- **Exercise brief**
Please output the entries below exactly as they are.

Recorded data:
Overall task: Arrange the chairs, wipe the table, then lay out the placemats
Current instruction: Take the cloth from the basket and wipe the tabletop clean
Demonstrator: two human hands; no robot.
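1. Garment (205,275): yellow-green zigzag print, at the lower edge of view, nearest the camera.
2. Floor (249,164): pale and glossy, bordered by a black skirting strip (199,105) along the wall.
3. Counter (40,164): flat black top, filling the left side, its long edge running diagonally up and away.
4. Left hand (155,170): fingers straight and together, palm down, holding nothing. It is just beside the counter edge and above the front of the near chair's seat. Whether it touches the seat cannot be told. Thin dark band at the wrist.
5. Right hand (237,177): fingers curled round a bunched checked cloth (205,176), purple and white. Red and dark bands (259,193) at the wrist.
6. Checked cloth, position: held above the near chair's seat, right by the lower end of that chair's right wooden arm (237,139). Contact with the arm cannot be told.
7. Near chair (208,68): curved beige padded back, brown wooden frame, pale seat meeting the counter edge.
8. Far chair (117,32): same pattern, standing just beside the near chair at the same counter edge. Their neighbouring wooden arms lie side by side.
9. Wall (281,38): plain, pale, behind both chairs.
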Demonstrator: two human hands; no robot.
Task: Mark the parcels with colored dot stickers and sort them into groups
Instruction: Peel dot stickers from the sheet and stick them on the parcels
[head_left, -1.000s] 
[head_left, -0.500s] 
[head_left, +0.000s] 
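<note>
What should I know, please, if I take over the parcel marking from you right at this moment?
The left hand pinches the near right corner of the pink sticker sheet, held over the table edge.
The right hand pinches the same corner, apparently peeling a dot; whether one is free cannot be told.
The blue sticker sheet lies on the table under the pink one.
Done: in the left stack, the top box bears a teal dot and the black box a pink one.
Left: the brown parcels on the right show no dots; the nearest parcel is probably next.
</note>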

- **Result**
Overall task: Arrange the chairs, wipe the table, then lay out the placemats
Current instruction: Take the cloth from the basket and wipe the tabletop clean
Demonstrator: two human hands; no robot.
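1. Garment (205,275): yellow-green zigzag print, at the lower edge of view, nearest the camera.
2. Floor (249,164): pale and glossy, bordered by a black skirting strip (199,105) along the wall.
3. Counter (40,164): flat black top, filling the left side, its long edge running diagonally up and away.
4. Left hand (155,170): fingers straight and together, palm down, holding nothing. It is just beside the counter edge and above the front of the near chair's seat. Whether it touches the seat cannot be told. Thin dark band at the wrist.
5. Right hand (237,177): fingers curled round a bunched checked cloth (205,176), purple and white. Red and dark bands (259,193) at the wrist.
6. Checked cloth, position: held above the near chair's seat, right by the lower end of that chair's right wooden arm (237,139). Contact with the arm cannot be told.
7. Near chair (208,68): curved beige padded back, brown wooden frame, pale seat meeting the counter edge.
8. Far chair (117,32): same pattern, standing just beside the near chair at the same counter edge. Their neighbouring wooden arms lie side by side.
9. Wall (281,38): plain, pale, behind both chairs.
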Demonstrator: two human hands; no robot.
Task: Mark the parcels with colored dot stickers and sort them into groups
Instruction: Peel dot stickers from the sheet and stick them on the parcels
[head_left, -1.000s] 
[head_left, -0.500s] 
[head_left, +0.000s] 
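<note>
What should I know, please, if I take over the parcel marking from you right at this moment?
The left hand pinches the near right corner of the pink sticker sheet, held over the table edge.
The right hand pinches the same corner, apparently peeling a dot; whether one is free cannot be told.
The blue sticker sheet lies on the table under the pink one.
Done: in the left stack, the top box bears a teal dot and the black box a pink one.
Left: the brown parcels on the right show no dots; the nearest parcel is probably next.
</note>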

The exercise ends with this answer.